Serving 5000 pages per second with Django

Okay, this website wasn’t slow and will never need to serve 5000 pages per second, but hey, it’s possible now! Oh right, and it was fun to play around with a nice caching system.

Almost everything on mixedCase.nl needs to come from the database: the list of categories, the menu on top of the site, the articles, the count of the number of comments, how many entries there are per month and category, and so on. So, caching makes a big difference in making the site very quick. When I wanted to play around with caching, I already knew about these options Django provides out of the box:

  • Cache individual views with a decorator
  • Cache pieces of the rendered templates with the cache templatetag
  • Use Django’s cache middleware to cache the output of entire pages to memcached

Option 1 was not an option, since all views are provided by third-party applications (Django-CMS and one of my all-time favorite apps: Zinnia). Option 2 is better, because all templates are written by myself, so I can do whatever I want. While this is indeed a very nice option if you want to cache “expensive” bits of your pages, Django still has to do some work. The third option is pretty cool: insert two pieces of middleware in your settings.py and your entire site is cached. However, the webserver still needs to call your Django instance (in my case Gunicorn).

Today I was looking at the documentation of Nginx, the webserver I use.
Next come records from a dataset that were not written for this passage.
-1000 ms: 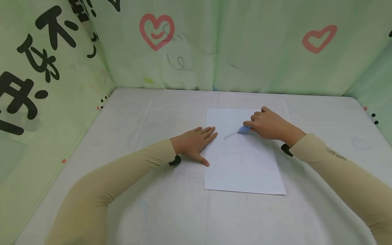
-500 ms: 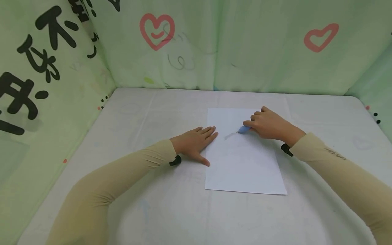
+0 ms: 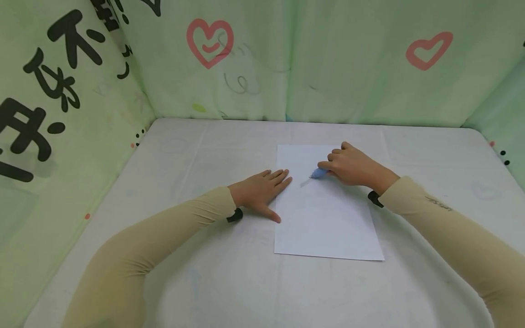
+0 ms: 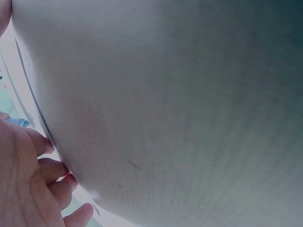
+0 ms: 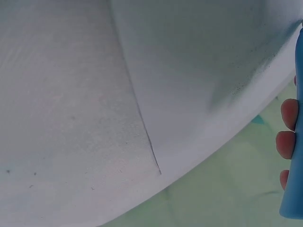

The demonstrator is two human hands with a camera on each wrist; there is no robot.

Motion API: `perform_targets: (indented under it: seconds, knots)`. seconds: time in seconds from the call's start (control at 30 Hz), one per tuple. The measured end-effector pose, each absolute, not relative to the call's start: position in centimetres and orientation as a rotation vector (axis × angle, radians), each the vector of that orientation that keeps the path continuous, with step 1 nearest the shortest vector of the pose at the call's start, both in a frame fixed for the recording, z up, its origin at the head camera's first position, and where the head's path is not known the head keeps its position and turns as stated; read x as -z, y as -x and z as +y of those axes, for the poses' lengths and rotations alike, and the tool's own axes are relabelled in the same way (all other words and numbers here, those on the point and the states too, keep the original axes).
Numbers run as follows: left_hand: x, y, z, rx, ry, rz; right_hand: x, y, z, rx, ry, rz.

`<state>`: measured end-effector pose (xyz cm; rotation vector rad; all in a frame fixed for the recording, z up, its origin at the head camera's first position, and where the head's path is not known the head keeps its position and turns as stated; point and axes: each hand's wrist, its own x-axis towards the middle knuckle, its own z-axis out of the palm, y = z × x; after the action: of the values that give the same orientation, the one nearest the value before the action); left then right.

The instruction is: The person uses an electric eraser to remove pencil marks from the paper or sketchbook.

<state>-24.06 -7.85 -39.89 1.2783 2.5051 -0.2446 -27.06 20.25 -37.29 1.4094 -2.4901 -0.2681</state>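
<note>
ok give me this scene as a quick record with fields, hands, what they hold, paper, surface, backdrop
left hand: left hand lies flat, fingers straight, fingertips on the left edge of the sheet
right hand: right hand grips a blue tool, fingers curled round it
blue tool: blue tool with its tip down on the sheet; whether pen or eraser is unclear
white paper: white paper lies flat, a faint grey mark by the tool's tip
table: table with a pale grey cloth cover
backdrop: green curtain with red hearts and black characters
sleeves: beige, both arms
</note>
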Motion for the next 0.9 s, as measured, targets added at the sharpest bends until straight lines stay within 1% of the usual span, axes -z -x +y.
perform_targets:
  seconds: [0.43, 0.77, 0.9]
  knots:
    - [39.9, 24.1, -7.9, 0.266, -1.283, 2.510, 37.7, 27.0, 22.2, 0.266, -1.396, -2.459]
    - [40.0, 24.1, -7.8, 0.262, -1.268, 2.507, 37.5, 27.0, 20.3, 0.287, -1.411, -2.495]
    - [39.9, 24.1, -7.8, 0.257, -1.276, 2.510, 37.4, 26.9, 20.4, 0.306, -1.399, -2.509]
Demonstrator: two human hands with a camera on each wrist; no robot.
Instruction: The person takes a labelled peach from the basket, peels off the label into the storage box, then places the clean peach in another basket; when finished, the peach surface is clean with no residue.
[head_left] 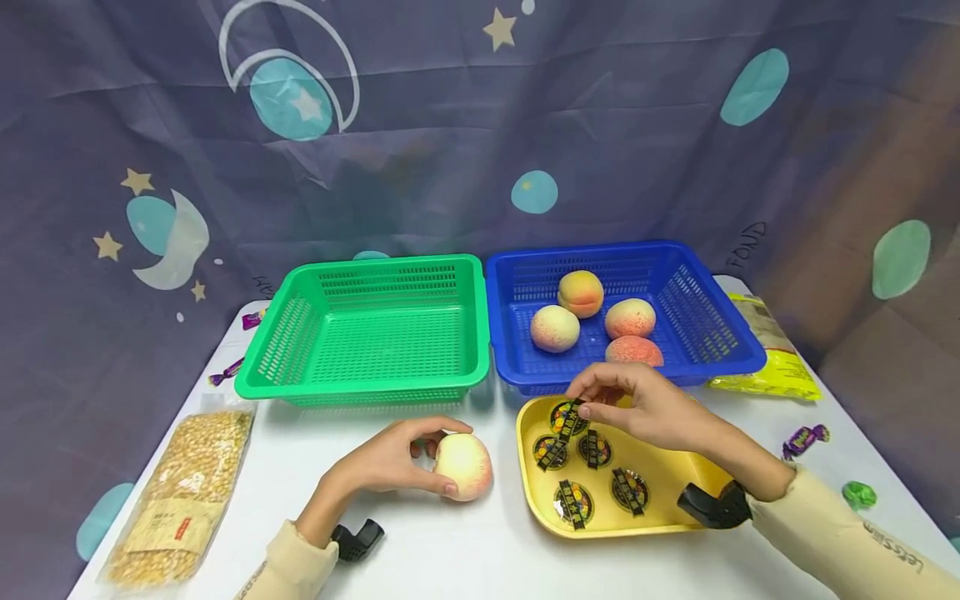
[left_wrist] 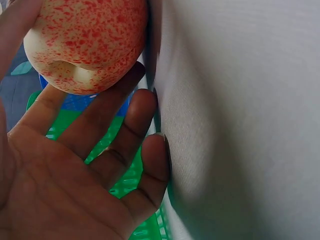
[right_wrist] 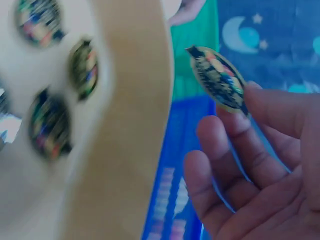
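Note:
A pale peach with a red blush (head_left: 467, 468) is held at the white table by my left hand (head_left: 393, 458), the thumb and fingers around its side. In the left wrist view the peach (left_wrist: 90, 45) shows red speckles and a stem hollow, and the other fingers spread below it. Over the back left of the yellow tray (head_left: 667, 527), my right hand (head_left: 648, 410) pinches a round fruit sticker (right_wrist: 218, 79) with a black band between thumb and fingertips. Several similar stickers (head_left: 574, 504) lie in the tray below.
Behind stand a green basket (head_left: 362, 389) and a blue basket (head_left: 720, 367) with several peaches (head_left: 555, 328). A bag of corn kernels (head_left: 183, 492) lies at left; a yellow packet (head_left: 772, 358), a purple wrapped candy (head_left: 806, 441) and a green candy (head_left: 858, 495) lie at right.

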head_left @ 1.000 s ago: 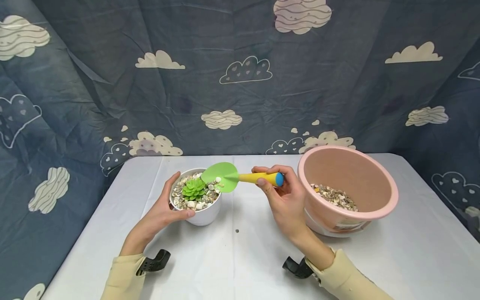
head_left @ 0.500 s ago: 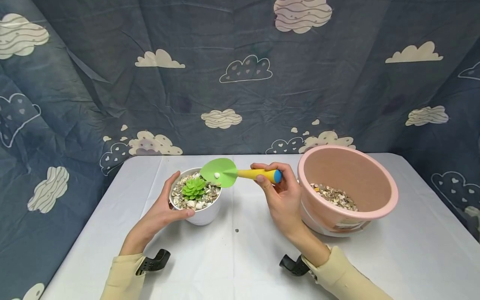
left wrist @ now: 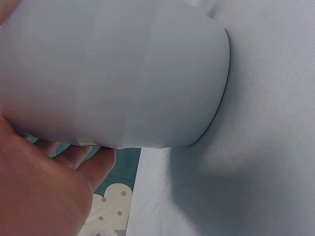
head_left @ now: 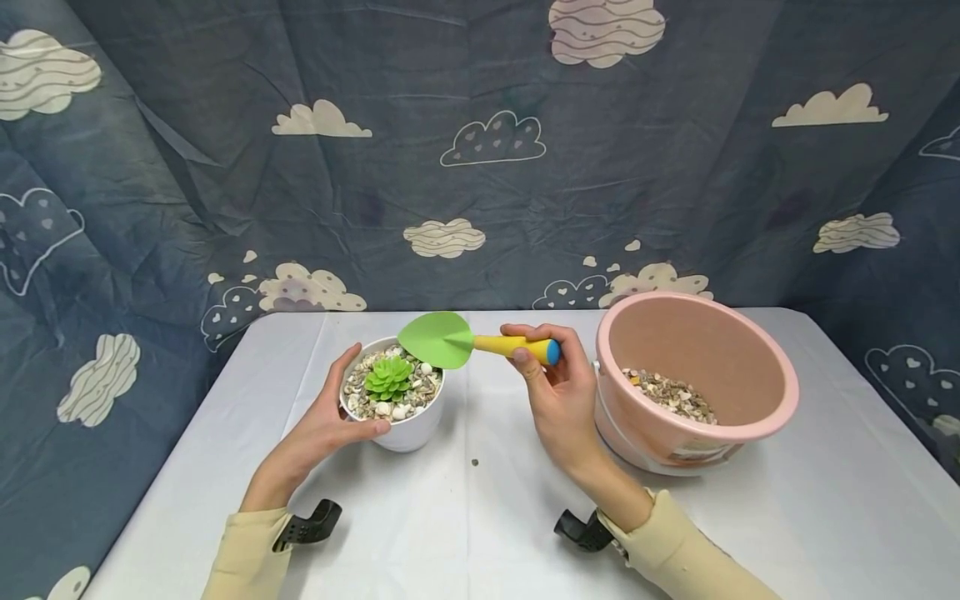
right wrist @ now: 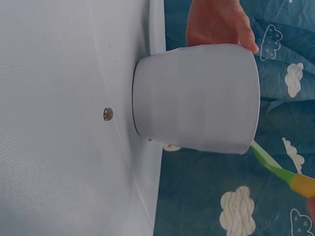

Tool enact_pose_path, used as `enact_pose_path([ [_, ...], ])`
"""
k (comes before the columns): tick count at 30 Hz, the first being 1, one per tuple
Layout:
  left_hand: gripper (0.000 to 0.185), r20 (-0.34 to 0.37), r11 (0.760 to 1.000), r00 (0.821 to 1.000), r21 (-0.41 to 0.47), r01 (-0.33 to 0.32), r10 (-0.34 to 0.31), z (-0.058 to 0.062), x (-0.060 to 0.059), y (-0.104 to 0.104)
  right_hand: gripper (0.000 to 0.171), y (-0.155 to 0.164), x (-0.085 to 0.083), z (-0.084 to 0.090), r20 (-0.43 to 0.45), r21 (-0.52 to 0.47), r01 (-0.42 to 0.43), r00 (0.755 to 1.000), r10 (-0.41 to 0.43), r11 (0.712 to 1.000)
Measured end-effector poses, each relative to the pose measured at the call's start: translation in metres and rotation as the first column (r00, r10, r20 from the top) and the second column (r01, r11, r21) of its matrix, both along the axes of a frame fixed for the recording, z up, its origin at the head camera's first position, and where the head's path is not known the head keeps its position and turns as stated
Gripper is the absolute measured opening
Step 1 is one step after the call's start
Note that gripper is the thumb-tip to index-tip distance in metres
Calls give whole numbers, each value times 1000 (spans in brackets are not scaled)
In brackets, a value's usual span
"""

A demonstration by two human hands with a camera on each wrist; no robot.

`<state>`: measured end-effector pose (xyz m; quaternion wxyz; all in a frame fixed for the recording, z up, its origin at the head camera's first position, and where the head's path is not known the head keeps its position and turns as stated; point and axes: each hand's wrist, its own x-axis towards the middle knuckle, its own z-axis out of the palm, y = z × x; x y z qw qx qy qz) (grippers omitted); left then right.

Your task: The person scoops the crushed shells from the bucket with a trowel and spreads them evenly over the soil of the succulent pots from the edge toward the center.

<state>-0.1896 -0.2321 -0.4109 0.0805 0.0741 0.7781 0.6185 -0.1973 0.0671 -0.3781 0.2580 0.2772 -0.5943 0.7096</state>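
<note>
My left hand (head_left: 322, 417) grips a white plant pot (head_left: 408, 433) by its left side, thumb at the near rim. The pot stands upright on the table; a bright green succulent (head_left: 388, 379) sits amid pebbles and shells in it. Fingers show along the pot's wall (left wrist: 123, 73) in the left wrist view. My right hand (head_left: 562, 400) pinches the yellow, blue-ended handle of a small trowel (head_left: 437, 340). Its green blade is bare and tilted, overlapping the pot's far right rim in the head view. From the right wrist, the trowel blade (right wrist: 269, 162) shows right at the rim.
A pink bucket (head_left: 697, 308) with a layer of mixed pebbles (head_left: 671, 395) stands to the right, close beside my right hand. One small dark pebble (head_left: 475, 462) lies on the white tablecloth (head_left: 420, 533). A dark cloud-patterned cloth (head_left: 495, 208) hangs behind.
The trowel has risen slightly and tilted; the white pebbles on its blade have slid off toward the pot. My right hand has shifted a little left. My left hand keeps its hold.
</note>
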Motion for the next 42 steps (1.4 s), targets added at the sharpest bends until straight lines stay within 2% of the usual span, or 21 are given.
enact_pose_path([
  [10,113,12,1000,1000,10,12,-12,1,1,1,22,3,-2,1,27,-86,-9,1000,11,996],
  [17,114,7,1000,1000,-8,2,-2,2,1,1,21,7,-1,8,102,-215,-48,992,71,975],
  [27,114,3,1000,1000,-13,2,-2,3,1,1,17,17,8,28,206,-334,-44,971,118,941],
  [35,113,-7,1000,1000,-11,3,-3,3,0,0,17,34,16,49,189,-434,-69,968,166,898],
  [42,113,-9,1000,1000,-6,9,-9,1,1,0,21,56,23,66,189,-458,-62,968,166,887],
])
Listed in the available modules: HttpMemcachedModule. Wow, the webserver can use your memcached cache, so it doesn’t even have to hit the Django server! After looking into this, I quickly saw a problem: Nginx can use the current url as a cache-key, but not much else. And Django’s cache middleware uses a key composed of cookies, sessions, url and md5 hashes. So, the cache as written by Django cannot be read from Nginx. Bummer.

As the saying goes: Google is your friend, and it wasn’t long before I found some posts about this very problem. Some people wrote their own cache middleware, so it’s readable from Nginx. However, invalidating the cache looked difficult in all their solutions: whenever a new comment is made for example, you need to remove the cache for the article, the list of articles on /articles/, all category lists that article is on, and the homepage. Why? Because they all show a count of the comments made on articles. And since all those pages are saved in memcached with an URL as their key, you need to find all those URL’s to remove them from the cache. Ouch.
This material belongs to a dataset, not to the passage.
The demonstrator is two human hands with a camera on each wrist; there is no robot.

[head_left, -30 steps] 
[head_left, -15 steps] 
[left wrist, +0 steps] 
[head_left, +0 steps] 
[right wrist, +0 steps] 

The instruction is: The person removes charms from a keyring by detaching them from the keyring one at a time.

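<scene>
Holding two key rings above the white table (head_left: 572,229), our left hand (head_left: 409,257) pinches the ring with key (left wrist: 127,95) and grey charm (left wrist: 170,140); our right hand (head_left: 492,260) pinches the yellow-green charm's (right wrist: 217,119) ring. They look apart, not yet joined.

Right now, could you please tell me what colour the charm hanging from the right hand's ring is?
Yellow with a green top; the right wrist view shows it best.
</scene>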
I then found a very interesting project on Github: StaticGenerator for Django. In short, it’s a piece of middleware that saves the output of the requested page as an HTML file, which can be served from Nginx. And since it’s just a bunch of files on disk, it’s very easy to just remove all of them whenever something on the website has changed (a new page or article has been added, a comment has been made, and so on). I made some modifications on the StaticGenerator, because I only want to cache pages for anonymous users, and want to be able to set a list of excluded URL’s. The source code is available on my GitHub account.

To use the StaticGenerator, add these settings to settings.py:

WEB_ROOT = os.path.join(os.path.dirname(__file__), 'generated')
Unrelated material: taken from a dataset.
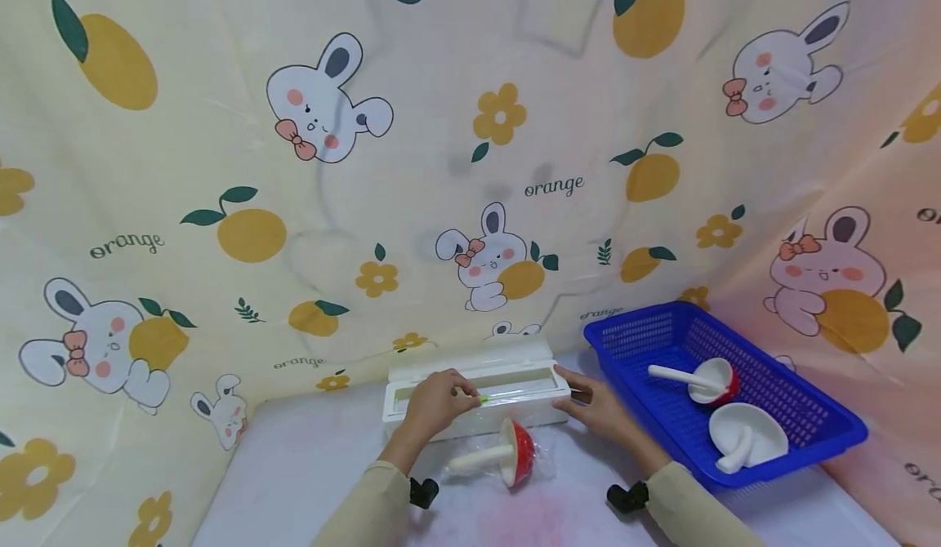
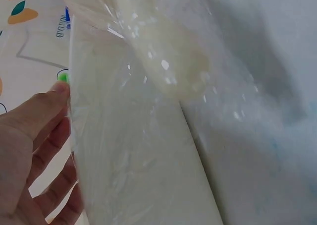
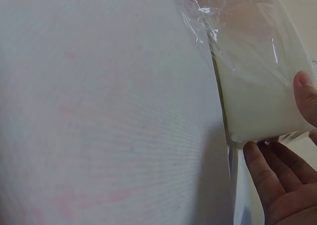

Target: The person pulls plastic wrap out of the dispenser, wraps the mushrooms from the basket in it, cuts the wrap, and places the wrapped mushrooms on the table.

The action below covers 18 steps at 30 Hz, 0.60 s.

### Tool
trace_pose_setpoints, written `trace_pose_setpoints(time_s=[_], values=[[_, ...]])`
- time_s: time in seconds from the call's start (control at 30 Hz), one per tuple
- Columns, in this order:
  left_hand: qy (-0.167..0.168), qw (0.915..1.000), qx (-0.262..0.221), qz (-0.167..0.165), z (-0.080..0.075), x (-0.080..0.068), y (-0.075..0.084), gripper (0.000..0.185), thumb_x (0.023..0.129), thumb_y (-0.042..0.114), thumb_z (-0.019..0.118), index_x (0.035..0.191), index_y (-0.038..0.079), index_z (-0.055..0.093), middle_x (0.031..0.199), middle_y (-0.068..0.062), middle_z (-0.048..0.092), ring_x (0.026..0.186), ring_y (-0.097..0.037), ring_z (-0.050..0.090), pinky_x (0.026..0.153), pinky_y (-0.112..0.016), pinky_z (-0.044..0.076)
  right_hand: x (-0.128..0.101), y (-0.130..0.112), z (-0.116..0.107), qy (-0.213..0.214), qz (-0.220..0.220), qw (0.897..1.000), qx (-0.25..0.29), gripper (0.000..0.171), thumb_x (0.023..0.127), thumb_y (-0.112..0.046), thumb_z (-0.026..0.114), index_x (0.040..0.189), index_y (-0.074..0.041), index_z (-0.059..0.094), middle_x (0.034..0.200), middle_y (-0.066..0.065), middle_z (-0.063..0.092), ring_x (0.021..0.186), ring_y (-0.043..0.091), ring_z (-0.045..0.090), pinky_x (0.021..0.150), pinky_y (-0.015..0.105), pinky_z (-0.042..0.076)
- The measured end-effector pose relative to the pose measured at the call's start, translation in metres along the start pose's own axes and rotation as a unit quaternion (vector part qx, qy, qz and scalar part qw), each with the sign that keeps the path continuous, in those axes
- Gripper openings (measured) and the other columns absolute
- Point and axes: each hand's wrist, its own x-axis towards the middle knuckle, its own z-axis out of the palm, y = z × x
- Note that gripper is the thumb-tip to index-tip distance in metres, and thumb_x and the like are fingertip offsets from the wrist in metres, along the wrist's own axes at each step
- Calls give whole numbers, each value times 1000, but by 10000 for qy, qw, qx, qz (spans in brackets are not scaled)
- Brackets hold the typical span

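Note:
A long white cling film dispenser [image 1: 507, 417] stands on the table with its lid raised at the back. At its front edge, my left hand [image 1: 439, 404] pinches a small green slider [image 1: 483, 400]; in the left wrist view the thumb lies against that green slider [image 2: 63, 77]. My right hand [image 1: 603, 408] grips the dispenser's right end, thumb on one side and fingers round the end. Clear film [image 2: 237, 98] hangs over the front. Before the dispenser lies a mushroom-shaped piece [image 1: 520, 454] with red cap and white stem, in or on clear film.
On the right stands a blue plastic basket [image 1: 639, 404]. Inside it are a red-and-white mushroom-shaped piece [image 1: 724, 382] and a white one [image 1: 764, 433]. A patterned cloth [image 1: 441, 122] hangs close behind the white table [image 1: 294, 465].

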Motion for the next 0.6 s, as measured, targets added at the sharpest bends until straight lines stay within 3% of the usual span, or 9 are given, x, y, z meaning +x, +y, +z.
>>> trace_pose_setpoints(time_s=[0.4, 0.6], values=[[201, 9990, 271, 282, -11, -8, -8, 11, 92, 35, 87, 93, 25, 84, 100, 8, 74, 88, -14, 64, 71, -33, 51, 2, 0, 4, -5, 195, 9998, -82, 73, 99, -28, 80, 161, -9, 48, 162, 25, 48, 138, 46, 59, 105, 45, 55], [263, 9981, 509, 206, -27, -20, -28, 9, 92, 34, 86, 92, 25, 83, 101, 8, 74, 89, -16, 65, 71, -35, 52, 0, 0, 0, 39, 70, 10000, 31, 71, 99, -22, 81, 160, -6, 48, 160, 27, 48, 136, 47, 59, 105, 45, 55]])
STATIC_GENERATOR_ANONYMOUS_ONLY = True

STATIC_GENERATOR_URLS = (
    r'^/$',
    r'^/(articles|projects|about)',
)

STATIC_GENERATOR_EXCLUDE_URLS = (
    r'\.xml$',
    r'^/articles/search',
    r'^/articles/feed',
    r'^/articles/comments/posted',
)

You also need to add 'staticgenerator.middleware.StaticGeneratorMiddleware' to the end of your MIDDLEWARE_CLASSES list.

Of course, you want to remove the generated pages as soon as something has changed. You can simply add something like this to one of your models.py files:

from django.db.models.signals import post_save
from staticgenerator import recursive_delete

def delete_cache(sender, **kwargs):
    recursive_delete('/')

post_save.connect(delete_cache)

Please note that this is a very simple implementation: every time any of your models is saved, all generated pages are removed. This includes someone simply logging in on the admin site as well, which is of course not something you would want. I’ll update this post with a better way of doing this.

Finally, my (shortened) Ngix config:

server {
    server_name .mixedcase.nl;
    root /path/to/project/generated/;

    access_log /var/log/nginx/mixedcase.nl.access.log;

    location /media/  {
        alias /path/to/project/media/;
        access_log off;
        expires max;
    }

    location /adminmedia/  {
        alias /path/to/project/lib/python2.6/site-packages/django/contrib/admin/media/;
        access_log off;
        expires max;
    }

    location / {
        if (-f $request_filename/index.html) {
            rewrite (.*) $1/index.html break;
        }

        proxy_set_header X-Forwarded-For $proxy_add_x_forwarded_for;
        proxy_set_header Host $http_host;
        proxy_redirect off;

        if (!-f $request_filename) {
            proxy_pass http://unix:/tmp/gunicorn_mixedcase.sock;
            break;
        }
    }
}

As I said in the first sentence: mixedCase.nl can now do 5000 pages per second. I’m impressed!